**EXERCISE DESCRIPTION:** Write the data out again exactly, dropping any images it holds.

BEGIN

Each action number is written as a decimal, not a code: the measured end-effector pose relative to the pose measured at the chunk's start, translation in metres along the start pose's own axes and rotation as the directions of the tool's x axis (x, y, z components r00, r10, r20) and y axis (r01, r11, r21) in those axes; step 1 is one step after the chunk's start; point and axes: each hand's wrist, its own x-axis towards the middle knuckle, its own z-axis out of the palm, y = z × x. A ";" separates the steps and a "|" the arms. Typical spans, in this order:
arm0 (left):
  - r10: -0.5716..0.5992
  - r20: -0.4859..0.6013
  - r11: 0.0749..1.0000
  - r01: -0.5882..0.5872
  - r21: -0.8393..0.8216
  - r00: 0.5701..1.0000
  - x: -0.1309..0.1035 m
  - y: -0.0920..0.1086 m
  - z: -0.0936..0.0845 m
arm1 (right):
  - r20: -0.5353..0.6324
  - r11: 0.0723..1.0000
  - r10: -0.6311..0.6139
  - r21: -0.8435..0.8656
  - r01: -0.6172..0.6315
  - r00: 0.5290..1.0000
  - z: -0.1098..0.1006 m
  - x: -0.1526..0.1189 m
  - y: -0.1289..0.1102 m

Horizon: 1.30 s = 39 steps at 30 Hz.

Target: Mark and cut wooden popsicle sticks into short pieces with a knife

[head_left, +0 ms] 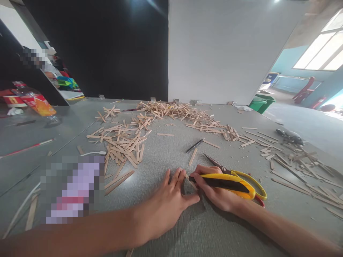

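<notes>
Hands and tools on a grey table (158, 150). My right hand (217, 194) is closed around the yellow-and-black cutter (227, 184), its dark front end pointing left, toward my other hand. My left hand (167, 208) is open, palm down, fingers forward and thumb extended toward the right hand; it grips nothing. The stick (190, 181) lies between my hands, beside the left fingertips and at the front of the cutter; I cannot tell whether the fingertips press on it, nor whether the blade touches it.

The scissors (252, 182), yellow-handled, lie partly hidden behind the cutter and right hand, blades pointing forward and left. Ahead of my hands are a loose stick (193, 157) and a dark pen (195, 145). Wooden sticks form a left heap (120, 148) and a far heap (174, 110), the latter before the black panel (120, 50) and white panel (214, 50). A bottle (40, 103) leans at far left; more sticks and splinters (292, 182) lie at right.
</notes>
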 end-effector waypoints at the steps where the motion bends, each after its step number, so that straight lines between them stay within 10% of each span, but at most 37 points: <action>1: 0.003 -0.017 1.000 -0.003 0.004 1.000 0.000 0.000 0.000 | -0.004 1.000 0.004 0.002 -0.004 1.000 0.000 0.000 0.000; 39: 0.038 -0.063 0.999 -0.038 0.011 0.997 0.001 0.002 0.010 | -0.020 0.992 0.008 0.122 -0.005 1.000 0.005 0.000 0.001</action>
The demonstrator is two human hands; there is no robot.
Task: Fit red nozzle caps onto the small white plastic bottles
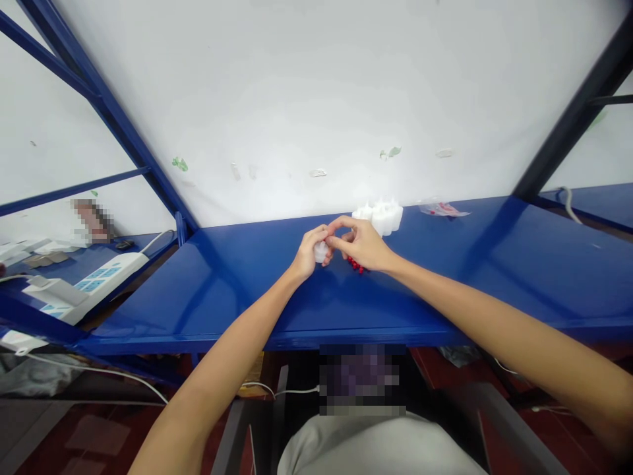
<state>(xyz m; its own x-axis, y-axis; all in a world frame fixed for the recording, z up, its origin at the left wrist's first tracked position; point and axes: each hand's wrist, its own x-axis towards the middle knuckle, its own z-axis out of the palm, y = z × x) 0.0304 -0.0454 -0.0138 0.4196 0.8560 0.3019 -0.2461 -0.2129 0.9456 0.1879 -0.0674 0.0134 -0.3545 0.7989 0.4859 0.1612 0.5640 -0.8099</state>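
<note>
My left hand [310, 252] is wrapped round a small white bottle [320, 251] above the blue table [237, 264]. My right hand [360, 243] meets it at the bottle's top, thumb and index finger pinched together; what lies between those fingertips is too small to make out. Several small red pieces [356, 266] lie on the table just below my right hand. Behind that hand stand several white bottles [384, 218] with pointed tips, partly hidden by it.
A clear plastic bag [445, 209] with red bits lies at the back, right of the bottles. On the left are a white power strip [106, 280] and blue frame posts [123, 138]. A dark post [568, 119] rises at the right. The wall is behind.
</note>
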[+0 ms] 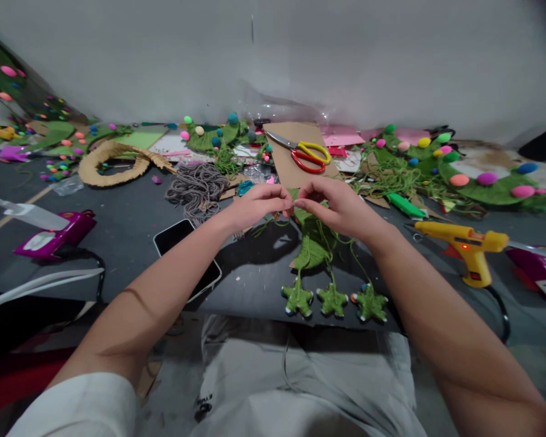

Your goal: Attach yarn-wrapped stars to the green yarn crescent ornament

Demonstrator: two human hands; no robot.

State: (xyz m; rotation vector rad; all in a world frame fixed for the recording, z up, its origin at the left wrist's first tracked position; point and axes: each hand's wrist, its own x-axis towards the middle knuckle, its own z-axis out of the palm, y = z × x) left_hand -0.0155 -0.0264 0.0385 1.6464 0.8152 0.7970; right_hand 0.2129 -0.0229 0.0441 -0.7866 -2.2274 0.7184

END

**RESPONSE TO THIS EXERCISE:**
Each action number is written as a decimal, not a code: the measured end-effector pose relative to the pose measured at the chunk's start, translation in metres along the start pose's own axes and rotation as the directions of the tool's x axis (x, y, z components r00, r10, r20) and y axis (r01, r11, r21) in those axes; step 1 is one step after the chunk's start; point and axes: each hand's wrist, its own x-axis towards the middle knuckle, its own z-axis out of the palm, y = z × x. A ";" separates the steps and a "|" the arms. Typical spans, in this order:
arm0 (left):
  - r10: -0.5716..0.5992
  - r20: -0.4859..0.6013
  - r11: 0.0749..1.0000
  - r01: -0.5882..0.5872
  - r21: -0.8393..0.8216
  - r00: 0.5701..1.0000
  - x: -0.1309..0.1035 m
  - y: -0.0920..0.1086 m
  - z: -0.0936..0.0845 m
arm1 (right):
  - r20: -0.5353..0.6324
  - r11: 0.0723..1.0000
  - r10: -0.6311..0.6139
  - r21: -0.8435..0.8656
  - r01: -0.6172..0.6315
  - r00: 0.5290..1.0000
  - z: -0.1098..0.1006 m
  - x: -0.1526..0.1189 m
  - y: -0.1289..0.1102 m

Horizon: 1.30 s = 39 steps at 30 Hz.

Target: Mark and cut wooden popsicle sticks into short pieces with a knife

[head_left, +0 ms] 

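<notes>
Hands and tools on a grey table (158, 150). My right hand (217, 194) is closed around the yellow-and-black cutter (227, 184), its dark front end pointing left, toward my other hand. My left hand (167, 208) is open, palm down, fingers forward and thumb extended toward the right hand; it grips nothing. The stick (190, 181) lies between my hands, beside the left fingertips and at the front of the cutter; I cannot tell whether the fingertips press on it, nor whether the blade touches it.

The scissors (252, 182), yellow-handled, lie partly hidden behind the cutter and right hand, blades pointing forward and left. Ahead of my hands are a loose stick (193, 157) and a dark pen (195, 145). Wooden sticks form a left heap (120, 148) and a far heap (174, 110), the latter before the black panel (120, 50) and white panel (214, 50). A bottle (40, 103) leans at far left; more sticks and splinters (292, 182) lie at right.
</notes>
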 end-effector waypoints at the steps where the motion bends, each after its step number, so that straight lines between them stay within 10% of each span, but at most 37 points: <action>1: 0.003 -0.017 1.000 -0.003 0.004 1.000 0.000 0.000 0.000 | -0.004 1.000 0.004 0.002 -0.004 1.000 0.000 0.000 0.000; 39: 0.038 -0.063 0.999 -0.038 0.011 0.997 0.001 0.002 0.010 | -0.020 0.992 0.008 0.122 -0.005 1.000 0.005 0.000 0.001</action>
The demonstrator is two human hands; there is no robot.
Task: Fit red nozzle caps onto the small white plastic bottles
<state>(xyz m; its own x-axis, y-axis; all in a world frame fixed for the recording, z up, its origin at the left wrist's first tracked position; point and axes: each hand's wrist, its own x-axis towards the middle knuckle, its own z-axis out of the palm, y = z × x) 0.0304 -0.0454 -0.0138 0.4196 0.8560 0.3019 -0.2461 -0.2129 0.9456 0.1879 -0.0674 0.0134 -0.3545 0.7989 0.4859 0.1612 0.5640 -0.8099</state>
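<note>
My left hand [310, 252] is wrapped round a small white bottle [320, 251] above the blue table [237, 264]. My right hand [360, 243] meets it at the bottle's top, thumb and index finger pinched together; what lies between those fingertips is too small to make out. Several small red pieces [356, 266] lie on the table just below my right hand. Behind that hand stand several white bottles [384, 218] with pointed tips, partly hidden by it.
A clear plastic bag [445, 209] with red bits lies at the back, right of the bottles. On the left are a white power strip [106, 280] and blue frame posts [123, 138]. A dark post [568, 119] rises at the right. The wall is behind.
</note>
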[+0 ms] 

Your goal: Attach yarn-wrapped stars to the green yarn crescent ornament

Demonstrator: two human hands; no robot.

State: (xyz m; rotation vector rad; all in a world frame fixed for the recording, z up, its origin at the left wrist's first tracked position; point and axes: each hand's wrist, its own x-axis towards the middle knuckle, its own z-axis out of the palm, y = z × x) left_hand -0.0155 -0.0264 0.0385 1.6464 0.8152 0.7970; right_hand 0.2129 -0.0229 0.0441 -0.7866 -2.2274 0.7184

That completes the exercise.